Project 5: Fun with Diffusion Models

Part A: The Power of Diffusion Models

Part 0: Setup

Using the pretrained diffusion model, I sampled using 3 different text prompts at 2 different numbers of inference steps. I used a random seed of 180.

num_inference_steps=20

num_inference_steps=100

Increasing the number of inference steps increases computation time, but it seems to generate more detailed images.

Part 1: Sampling Loops

1.1: Implementing the Forward Process

To generate a noisy image, I sample from a Gaussian distribution to add noise and scale the image. Each image depends on the time point and the noise coefficients.

t=0 (clean image)	t=250	t=500	t=750

1.2 Classical Denoising

Here, I used the classical denoising method of using Gaussian blur filtering. There are still considerable artifacts in the blurred images, especially at higher noise levels.

t=250	t=500	t=750

1.3 One-step Denoising

Here, I used a pretrained diffusion model to denoise images in one step. This works much better than classical denoising, but higher levels of noise still pose a challenge for this.

t=250	t=500	t=750

1.4 Iterative Denoising

Here, I iteratively denoised using the pretrained model over strided timesteps instead of trying to denoise in one step. This is by far the best result so far.

t = 90	t = 240	t = 390	t = 540	t = 690
original	iteratively denoised	one step denoised	gaussian blurred

1.5 Diffusion Model Sampling

By using pure noise as an input to our iterative denoising function, we can generate new images from scratch. Using "a high quality image" as our prompt, here are 5 sampled images.

1.6 Classifier Free Guidance

We then use Classifier-Free Guidance (CFG) to improve image quality, at the expense of image diversity. This involves running the denoiser twice for each time step, generating a conditional and unconditional noise estimate. The final noise estimate for each time step combines both of these estimates using a hyperparameter scale.

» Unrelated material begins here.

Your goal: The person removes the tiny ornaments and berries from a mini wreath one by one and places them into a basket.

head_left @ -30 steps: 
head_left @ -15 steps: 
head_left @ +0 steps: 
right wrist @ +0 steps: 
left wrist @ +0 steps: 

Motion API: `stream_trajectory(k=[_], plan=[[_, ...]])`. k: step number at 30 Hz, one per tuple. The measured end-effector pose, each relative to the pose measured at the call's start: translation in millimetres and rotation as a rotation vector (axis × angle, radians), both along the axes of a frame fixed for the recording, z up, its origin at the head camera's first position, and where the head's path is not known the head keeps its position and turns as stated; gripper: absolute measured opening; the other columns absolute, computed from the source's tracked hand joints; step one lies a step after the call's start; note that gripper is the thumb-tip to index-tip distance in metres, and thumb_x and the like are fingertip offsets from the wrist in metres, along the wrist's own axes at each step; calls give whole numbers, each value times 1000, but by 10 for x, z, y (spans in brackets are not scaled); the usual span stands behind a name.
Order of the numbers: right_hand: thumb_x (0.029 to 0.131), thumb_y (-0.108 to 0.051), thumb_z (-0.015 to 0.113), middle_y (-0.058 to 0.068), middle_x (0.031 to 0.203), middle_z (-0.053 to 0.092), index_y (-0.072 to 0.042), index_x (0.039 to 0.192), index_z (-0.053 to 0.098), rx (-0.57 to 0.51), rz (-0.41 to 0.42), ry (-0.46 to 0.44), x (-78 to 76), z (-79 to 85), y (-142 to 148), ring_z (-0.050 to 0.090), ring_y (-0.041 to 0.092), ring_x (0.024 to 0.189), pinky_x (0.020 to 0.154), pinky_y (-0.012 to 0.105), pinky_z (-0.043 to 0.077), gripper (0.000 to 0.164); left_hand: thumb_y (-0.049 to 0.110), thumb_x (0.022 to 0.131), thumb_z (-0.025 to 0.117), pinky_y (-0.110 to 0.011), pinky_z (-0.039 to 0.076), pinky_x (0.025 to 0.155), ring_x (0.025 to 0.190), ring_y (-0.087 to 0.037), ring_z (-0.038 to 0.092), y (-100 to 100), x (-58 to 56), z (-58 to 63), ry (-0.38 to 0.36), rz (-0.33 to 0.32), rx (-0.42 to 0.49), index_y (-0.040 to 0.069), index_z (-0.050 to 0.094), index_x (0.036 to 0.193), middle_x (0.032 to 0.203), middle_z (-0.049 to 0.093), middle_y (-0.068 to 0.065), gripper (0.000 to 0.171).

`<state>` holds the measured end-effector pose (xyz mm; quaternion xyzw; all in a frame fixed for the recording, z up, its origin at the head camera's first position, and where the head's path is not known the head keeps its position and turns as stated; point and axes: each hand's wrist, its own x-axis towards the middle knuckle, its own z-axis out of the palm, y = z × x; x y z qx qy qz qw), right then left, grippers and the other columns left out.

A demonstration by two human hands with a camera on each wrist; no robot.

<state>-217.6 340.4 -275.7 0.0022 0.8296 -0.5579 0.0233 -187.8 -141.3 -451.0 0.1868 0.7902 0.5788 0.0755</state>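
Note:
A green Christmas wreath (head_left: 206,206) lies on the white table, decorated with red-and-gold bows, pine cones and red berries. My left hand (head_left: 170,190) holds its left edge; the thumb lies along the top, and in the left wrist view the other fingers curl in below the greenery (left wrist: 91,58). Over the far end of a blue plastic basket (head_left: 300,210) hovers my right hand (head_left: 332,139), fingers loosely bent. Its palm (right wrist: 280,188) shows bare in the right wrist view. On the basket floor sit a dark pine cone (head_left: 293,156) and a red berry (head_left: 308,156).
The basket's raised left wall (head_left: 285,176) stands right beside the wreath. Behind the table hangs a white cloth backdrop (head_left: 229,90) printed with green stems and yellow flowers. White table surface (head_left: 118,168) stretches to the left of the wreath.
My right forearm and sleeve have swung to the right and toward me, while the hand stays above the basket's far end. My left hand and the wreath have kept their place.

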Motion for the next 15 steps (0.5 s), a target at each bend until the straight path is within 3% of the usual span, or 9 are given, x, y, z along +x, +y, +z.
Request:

1.7 Image to Image translation

Here, I follow the SDEdit algorithm to generate images that are progressively more similar to a starting image. This involves taking an original test image, noising it, and forcing it back onto the image manifold unconditionally. This worked better for the Campanile and dog images than the cat image. I suspect this is because there are very few images in the training set that are similar to the cat image. Interestingly, using i_start=20 for the cat image changed the cat into a pair of shoes, which makes sense since she's on a shoe rack!

original capanile photo	original dog photo	original cat photo

1.7.1 Editing Hand-drawn and Web Images

Here I used the same process as the previous section, but using hand-drawn and other nonrealistic images to project them to the natural image manifold.

Original Gojo image
Original buff guy drawing
Original desert drawing

1.7.2 Inpainting

I then followed the RePaint paper to implemenet inpainting. At every step in the denoising loop, we force the image pixels to match the original based on the given mask. I used this to add a new top to the Capanile, remove the audience from a concert picture, and remove a fence from a field picture.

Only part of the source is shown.